[PROVIDED RECORDS — start]

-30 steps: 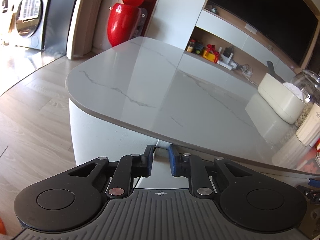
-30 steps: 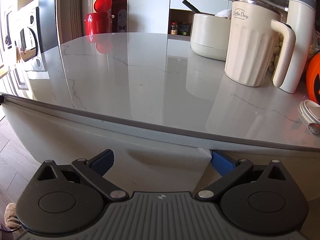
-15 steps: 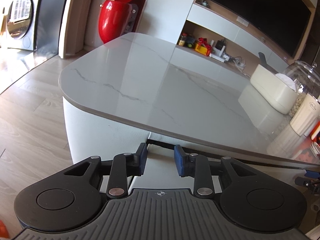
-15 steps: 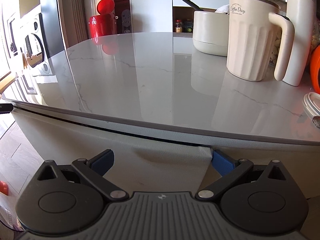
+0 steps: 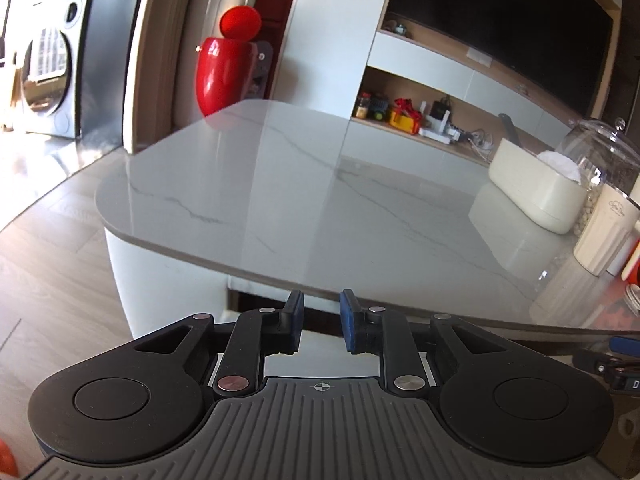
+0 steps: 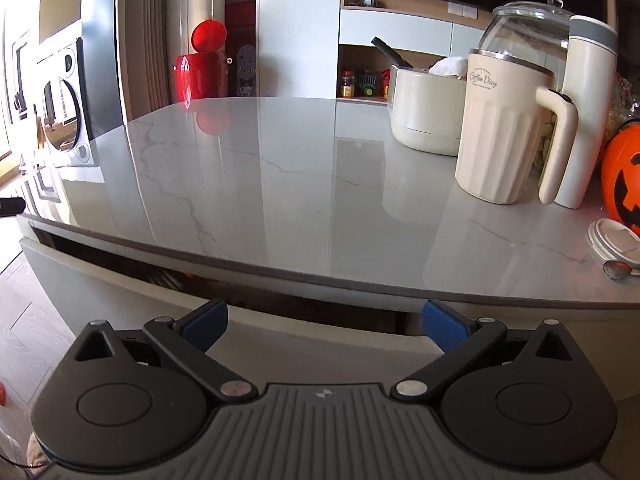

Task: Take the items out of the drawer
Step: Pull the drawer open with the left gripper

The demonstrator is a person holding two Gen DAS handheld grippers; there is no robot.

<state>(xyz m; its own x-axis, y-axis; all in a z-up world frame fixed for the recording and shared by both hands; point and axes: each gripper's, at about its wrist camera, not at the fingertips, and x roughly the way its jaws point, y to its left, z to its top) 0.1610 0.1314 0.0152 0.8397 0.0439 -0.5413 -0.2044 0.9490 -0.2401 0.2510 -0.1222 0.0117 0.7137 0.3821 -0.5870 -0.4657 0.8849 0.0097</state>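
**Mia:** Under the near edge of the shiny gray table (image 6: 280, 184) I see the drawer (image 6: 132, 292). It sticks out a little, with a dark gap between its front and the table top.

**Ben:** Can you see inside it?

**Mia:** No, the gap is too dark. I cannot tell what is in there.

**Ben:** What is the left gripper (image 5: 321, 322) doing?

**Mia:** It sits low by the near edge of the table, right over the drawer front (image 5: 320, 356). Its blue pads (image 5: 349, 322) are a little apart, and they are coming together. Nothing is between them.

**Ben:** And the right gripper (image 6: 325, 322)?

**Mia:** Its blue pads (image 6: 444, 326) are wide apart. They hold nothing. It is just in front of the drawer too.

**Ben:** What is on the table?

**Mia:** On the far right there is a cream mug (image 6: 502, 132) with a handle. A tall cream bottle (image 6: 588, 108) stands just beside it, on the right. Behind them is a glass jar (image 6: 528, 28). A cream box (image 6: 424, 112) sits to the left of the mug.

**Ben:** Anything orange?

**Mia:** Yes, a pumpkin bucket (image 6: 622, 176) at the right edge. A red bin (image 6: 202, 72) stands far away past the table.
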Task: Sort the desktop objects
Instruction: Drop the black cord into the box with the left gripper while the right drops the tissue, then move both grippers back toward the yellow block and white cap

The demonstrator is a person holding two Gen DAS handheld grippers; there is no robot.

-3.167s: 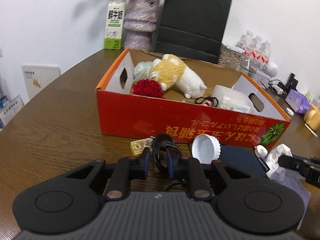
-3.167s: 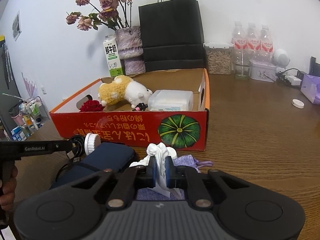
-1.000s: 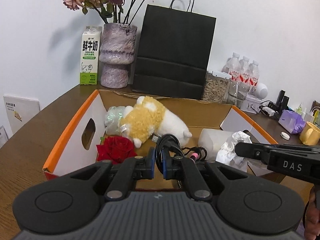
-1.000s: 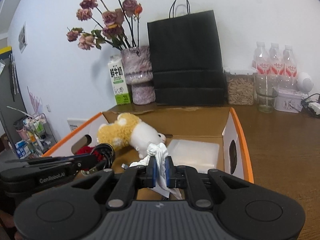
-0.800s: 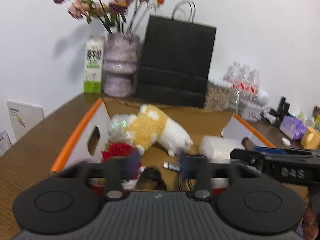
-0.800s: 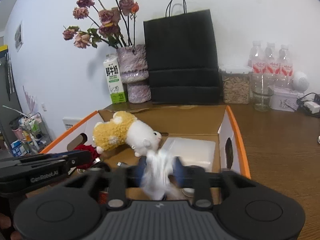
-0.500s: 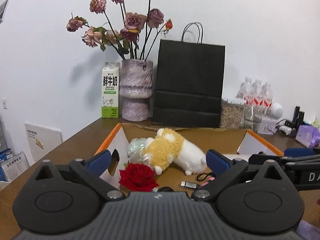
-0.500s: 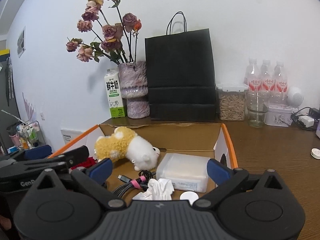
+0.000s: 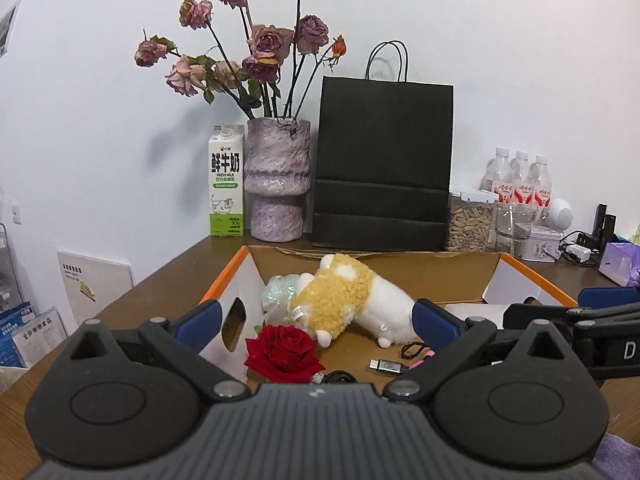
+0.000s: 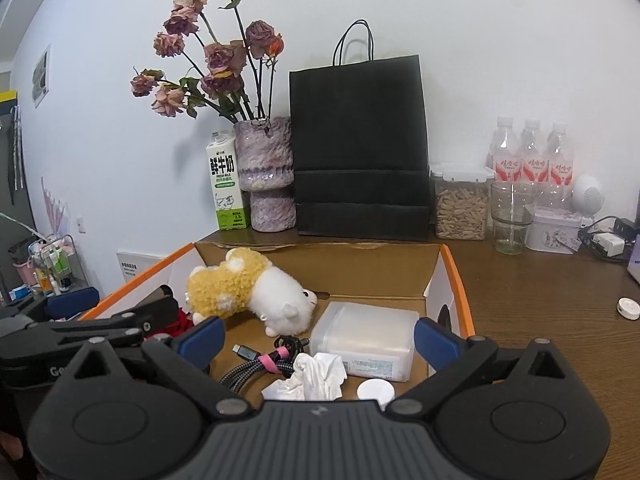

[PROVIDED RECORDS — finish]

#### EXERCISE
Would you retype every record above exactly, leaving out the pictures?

#### ANSWER FOR THIS EXERCISE
-30 steps: 
-30 steps: 
-15 steps: 
-15 steps: 
+0 steps: 
+0 steps: 

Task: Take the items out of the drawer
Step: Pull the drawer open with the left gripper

The demonstrator is a person holding two Gen DAS handheld grippers; there is no robot.

<state>(xyz m; its own x-axis, y-axis; all in a z-up world frame fixed for the recording and shared by both hands; point and axes: each gripper's, at about its wrist camera, not at the fingertips, and x roughly the way its jaws point, y to its left, z to its top) 0.1610 0.1314 0.0152 0.8397 0.0439 -0.5413 -0.2044 0.9490 -0.2401 0.2510 -0.1222 0.0117 0.7137 0.3821 -0.5870 -0.4657 0.8849 0.0097</state>
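**Mia:** Under the near edge of the shiny gray table (image 6: 280, 184) I see the drawer (image 6: 132, 292). It sticks out a little, with a dark gap between its front and the table top.

**Ben:** Can you see inside it?

**Mia:** No, the gap is too dark. I cannot tell what is in there.

**Ben:** What is the left gripper (image 5: 321, 322) doing?

**Mia:** It sits low by the near edge of the table, right over the drawer front (image 5: 320, 356). Its blue pads (image 5: 349, 322) are a little apart, and they are coming together. Nothing is between them.

**Ben:** And the right gripper (image 6: 325, 322)?

**Mia:** Its blue pads (image 6: 444, 326) are wide apart. They hold nothing. It is just in front of the drawer too.

**Ben:** What is on the table?

**Mia:** On the far right there is a cream mug (image 6: 502, 132) with a handle. A tall cream bottle (image 6: 588, 108) stands just beside it, on the right. Behind them is a glass jar (image 6: 528, 28). A cream box (image 6: 424, 112) sits to the left of the mug.

**Ben:** Anything orange?

**Mia:** Yes, a pumpkin bucket (image 6: 622, 176) at the right edge. A red bin (image 6: 202, 72) stands far away past the table.
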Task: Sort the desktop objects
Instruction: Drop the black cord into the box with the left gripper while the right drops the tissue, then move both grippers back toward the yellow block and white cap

The demonstrator is a person holding two Gen DAS handheld grippers; there is no robot.

-3.167s: 
-3.167s: 
-1.000s: 
-1.000s: 
-0.800s: 
-0.800s: 
-0.500s: 
-0.500s: 
+0.000s: 
+0.000s: 

No other output belongs to this answer.